We appreciate the thoughtful comments by the letter writer on our recently published article ‘Social determinants of health and cardiovascular risk among adults with diabetes: the Reasons for Geographic and Racial Differences in Stroke (REGARDS) study’ [1]. We thank the editor for the opportunity to respond and further discuss our work.

We fully agree that social determinants of health (SDOH) play a critical role in patient outcomes, and their integration into clinical management is essential for assessing and improving health outcomes. The letter writer raises several important challenges related to SDOH analysis, which we acknowledge as limitations of our study.

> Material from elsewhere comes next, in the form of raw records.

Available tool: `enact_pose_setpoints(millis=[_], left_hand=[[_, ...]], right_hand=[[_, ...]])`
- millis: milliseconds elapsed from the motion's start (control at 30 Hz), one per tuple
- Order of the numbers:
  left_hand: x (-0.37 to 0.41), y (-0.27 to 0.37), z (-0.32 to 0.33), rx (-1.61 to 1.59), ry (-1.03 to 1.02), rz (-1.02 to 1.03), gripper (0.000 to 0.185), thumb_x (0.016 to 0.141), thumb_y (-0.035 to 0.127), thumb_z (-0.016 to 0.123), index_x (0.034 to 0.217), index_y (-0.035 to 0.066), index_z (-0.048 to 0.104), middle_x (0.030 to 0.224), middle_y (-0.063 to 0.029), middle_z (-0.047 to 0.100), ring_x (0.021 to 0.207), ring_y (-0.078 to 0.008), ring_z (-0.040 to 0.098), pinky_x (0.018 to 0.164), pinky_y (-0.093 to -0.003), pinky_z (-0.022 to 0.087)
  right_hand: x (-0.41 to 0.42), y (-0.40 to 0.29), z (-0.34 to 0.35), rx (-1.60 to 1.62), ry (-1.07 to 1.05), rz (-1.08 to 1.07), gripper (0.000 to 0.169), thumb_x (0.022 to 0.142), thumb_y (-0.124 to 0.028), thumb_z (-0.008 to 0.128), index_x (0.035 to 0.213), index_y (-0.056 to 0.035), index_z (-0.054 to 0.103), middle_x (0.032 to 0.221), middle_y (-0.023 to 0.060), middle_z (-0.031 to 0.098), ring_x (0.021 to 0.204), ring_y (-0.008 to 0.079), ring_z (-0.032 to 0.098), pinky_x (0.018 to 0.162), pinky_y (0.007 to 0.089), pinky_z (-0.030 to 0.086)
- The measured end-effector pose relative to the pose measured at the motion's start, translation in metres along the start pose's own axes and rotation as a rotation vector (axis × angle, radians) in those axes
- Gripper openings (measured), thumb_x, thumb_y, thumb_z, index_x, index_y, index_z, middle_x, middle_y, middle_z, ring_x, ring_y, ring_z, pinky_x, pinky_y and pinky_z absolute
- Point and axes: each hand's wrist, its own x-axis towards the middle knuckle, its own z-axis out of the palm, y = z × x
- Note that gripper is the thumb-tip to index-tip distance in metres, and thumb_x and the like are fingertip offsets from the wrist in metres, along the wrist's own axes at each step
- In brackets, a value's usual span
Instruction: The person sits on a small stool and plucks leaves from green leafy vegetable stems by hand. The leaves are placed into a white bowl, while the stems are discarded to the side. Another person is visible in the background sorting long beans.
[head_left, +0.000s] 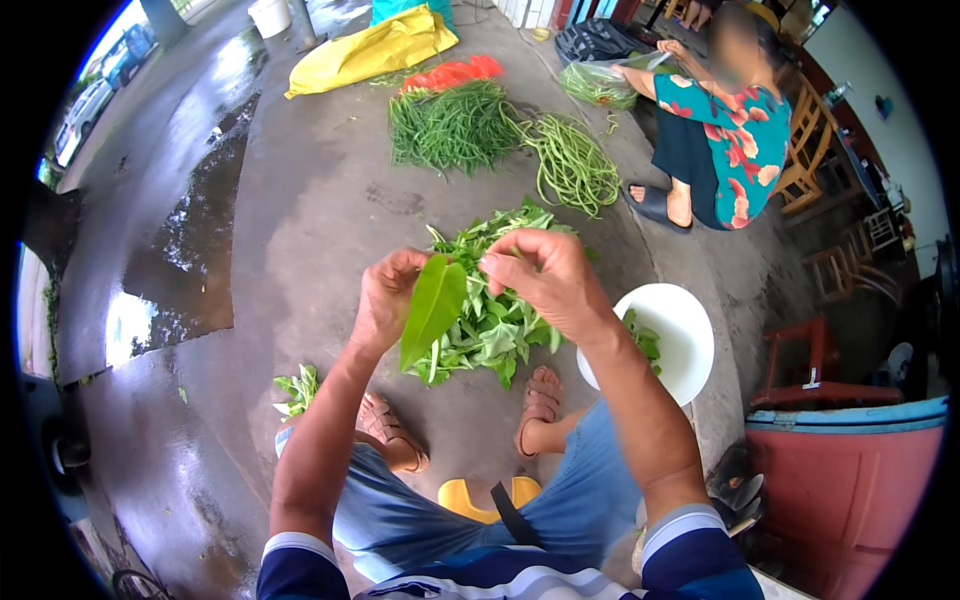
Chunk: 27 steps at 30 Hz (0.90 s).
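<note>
My left hand pinches a large green leaf, which hangs tip down from the fingertips. Close beside it, my right hand has its thumb and forefinger curled towards each other; whether a thin stem lies between them is hard to make out. Beneath both hands a pile of leafy greens is heaped on the concrete floor, partly hidden by them. At the right, a white plastic bucket contains some green leaves, and my right forearm covers part of its rim. A smaller bunch of greens lies left of my left forearm.
Beyond the pile lie thin green stalks, yardlong beans and a yellow sack. A seated person handles a clear plastic bag of greens. Wet pavement is at left, a red stool at right.
</note>
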Motion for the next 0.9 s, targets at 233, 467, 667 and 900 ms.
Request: enact_pose_setpoints(millis=[233,467,667,900], left_hand=[[0.003,-0.014,-0.002,0.651,0.134,0.350,0.021,0.080,-0.011,0.059,0.094,0.004,0.058,0.108,-0.0110,0.072,0.096,-0.0303,0.071,0.081,-0.0357,0.056],[0.003,0.002,-0.003,0.717,0.183,0.383,0.018,0.081,-0.012,0.059,0.092,0.002,0.059,0.108,-0.0121,0.073,0.102,-0.0277,0.071,0.085,-0.0327,0.055],[0.002,0.000,0.002,0.688,0.131,0.346,0.019,0.081,-0.010,0.061,0.092,0.004,0.058,0.105,-0.0110,0.073,0.094,-0.0296,0.071,0.079,-0.0337,0.056],[0.007,-0.016,-0.005,0.266,0.145,0.212,0.011,0.090,-0.009,0.059,0.094,0.001,0.059,0.103,-0.0102,0.074,0.092,-0.0184,0.071,0.081,-0.0300,0.056]], right_hand=[[0.002,0.027,0.004,-0.053,-0.123,0.227,0.022,0.092,-0.021,0.070,0.090,0.0002,0.071,0.072,-0.0003,0.065,0.062,0.0027,0.050,0.056,0.0215,0.040],[0.005,0.045,-0.005,-0.408,0.006,0.064,0.011,0.083,-0.008,0.065,0.081,0.0021,0.066,0.069,0.0000,0.063,0.065,0.0040,0.052,0.058,0.0256,0.043],[0.010,0.044,-0.004,-0.517,0.369,-0.076,0.015,0.078,-0.013,0.066,0.070,-0.0006,0.063,0.062,0.0100,0.063,0.053,0.0173,0.059,0.054,0.0340,0.046],[0.017,0.045,-0.050,-0.240,0.686,-0.127,0.017,0.085,-0.014,0.064,0.081,0.0022,0.067,0.069,0.0013,0.064,0.063,0.0067,0.055,0.056,0.0261,0.043]])
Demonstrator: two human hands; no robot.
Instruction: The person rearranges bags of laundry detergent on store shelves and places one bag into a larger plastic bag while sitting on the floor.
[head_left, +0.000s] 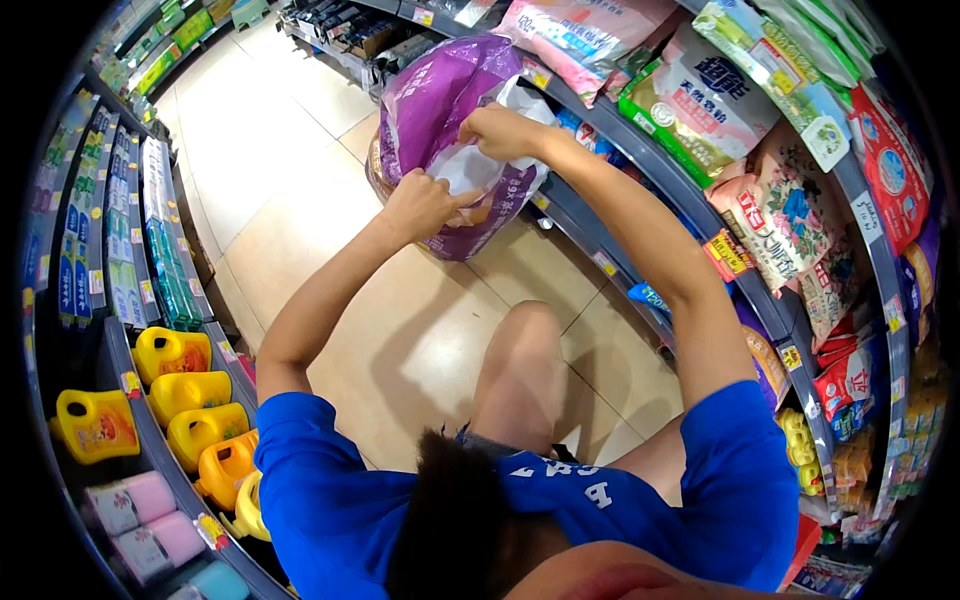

For example, the letter writer aptly points out that in reality, SDOH exist on a spectrum, rather than the dichotomous ‘present’ or ‘absent’ variables in our study. We agree that SDOH are multifacted and complex; however, the available variables are limited in nature, which is a common limitation in SDOH research.

The letter writer also notes that our study did not employ a weighted analysis, which could have provided more precise insights into the impact of SDOH. We recognize this as a limitation in the risk prediction of our work. However, our primary goal was to offer a practical and simple framework for clinicians to apply SDOH considerations in diabetes management, a strategy we have employed in past Reasons for Geographic and Racial Differences in Stroke (REGARDS) work as well [2,3]. A weighted approach, while methodologically valuable, would have added complexity that may limit clinical utility. Our use of a simple count variable was intended to help clinicians leverage readily available patient information to guide care decisions.

We also agree that the influence of SDOH is an important aspect of diabetes management and recognize that our study based in the United States needs caution when being generalized to other regions, where cultural and social factors vary. The letter writer also aptly notes that SDOH could affect the incidence of diabetes, which would be a very interesting area for study in our future work.

We appreciate the opportunity to engage in this important dialogue and hope that our response further emphasizes the need for continued research and thoughtful integration of SDOH into clinical care and public health strategies.

Notes

CONFLICTS OF INTEREST

No potential conflict of interest relevant to this article was reported.

References

1. Zhang L, Reshetnyak E, Ringel JB, Pinheiro LC, Carson A, Cummings DM, et al. Social determinants of health and cardiovascular risk among adults with diabetes: the Reasons for Geographic and Racial Differences in Stroke (REGARDS) study. Diabetes Metab J 2024;48:1073–83.
2. Pinheiro LC, Reshetnyak E, Akinyemiju T, Phillips E, Safford MM. Social determinants of health and cancer mortality in the Reasons for Geographic and Racial Differences in Stroke (REGARDS) cohort study. Cancer 2022;128:122–30.
3. Sterling MR, Ringel JB, Pinheiro LC, Safford MM, Levitan EB, Phillips E, et al. Social determinants of health and 30-day readmissions among adults hospitalized for heart failure in the REGARDS study. Circ Heart Fail 2022;15e008409.